Intervention de Marie-Noëlle Lienemann

Réunion du 6 février 2019 à 14h30
Croissance et transformation des entreprises — Article 57

Photo de Marie-Noëlle LienemannMarie-Noëlle Lienemann :

Ce débat sur l’intéressement aurait pris une tout autre tournure si nous n’étions pas dans une période où le niveau salarial moyen dans ce pays n’était pas si détérioré, et si nous n’avions pas tant de salariés qui ne peuvent pas vivre dignement de leur travail à cause de leur précarisation croissante et du faible niveau du SMIC.

Le cœur du problème, c’est la revalorisation des salaires via une hausse du salaire horaire. C’est d’ailleurs la tendance que l’on observe autour de nous, tant la pression populaire devant le poids des inégalités a rendu nécessaire une relance par la consommation. On peut juste regretter que nos voisins n’aillent pas suffisamment loin.

L’intéressement, tel qu’il est mis en œuvre, est un mécanisme qui accroît les inégalités entre salariés. En effet, dans les petites PME, les salariés ont beau être hyperperformants, il n’y a pas d’intéressement. Pis, ce mécanisme est parfois source de concurrence déloyale pour attirer les compétences entre la PME, qui ne peut pas offrir ce genre de prestation, et la grande entreprise.

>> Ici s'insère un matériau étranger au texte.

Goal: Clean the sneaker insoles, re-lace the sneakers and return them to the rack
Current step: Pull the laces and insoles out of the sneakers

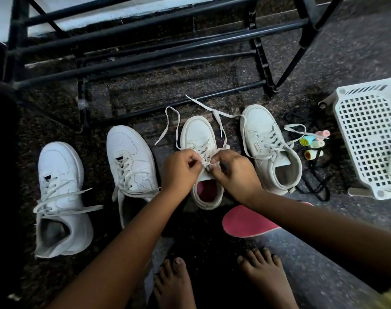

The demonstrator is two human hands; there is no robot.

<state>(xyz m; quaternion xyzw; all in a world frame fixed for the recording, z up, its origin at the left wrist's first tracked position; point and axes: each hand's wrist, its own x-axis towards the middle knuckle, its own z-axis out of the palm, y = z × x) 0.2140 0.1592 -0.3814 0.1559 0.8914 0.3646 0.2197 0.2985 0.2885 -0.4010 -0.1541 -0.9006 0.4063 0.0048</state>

Il faut aussi avoir à l’esprit qu’il y a des cycles pour les entreprises. Elles ne sont pas toujours hyperrentables ; à certains moments, elles vont moins bien. Est-ce la faute des salariés si le marché mondial est en recul ? Les trois quarts du temps, ils ne sont pas responsables des difficultés de l’entreprise. Or ils subissent à ce moment-là une chute de leur intéressement, à laquelle ils ne s’attendent pas, et dont ils ne sont pas responsables.

Si l’intéressement était marginal, et que l’on avait des politiques salariales offensives, je n’aurais rien contre le fait d’ajouter un peu de revenus. Seulement, force est de constater que, culturellement, c’est devenu un substitut à la hausse des salaires. Quand, en plus, on trouve un prétexte pour réduire les capacités de la sécurité sociale, qui, je vous le rappelle, est déjà rabotée par le Gouvernement, en particulier pour compenser la suppression des cotisations sur les heures supplémentaires, c’est d’un véritable assèchement progressif qu’il s’agit.

Avez-vous vu dans quel état sont nos urgences, notre hôpital public, notre système de santé ? Ils se dégradent « à la vitesse grand V ». Ce n’est donc pas le moment d’assécher les ressources de la sécurité sociale. Pour toutes ces raisons, le choix fait par le Gouvernement n’est pas le bon. Comme le disait ma collègue, la plupart des salariés préféreraient ne pas avoir à payer des mutuelles onéreuses, faute d’être bien couverts en matière de droits sociaux, plutôt que de bénéficier d’un intéressement très aléatoire et très injuste, car très inégalement réparti.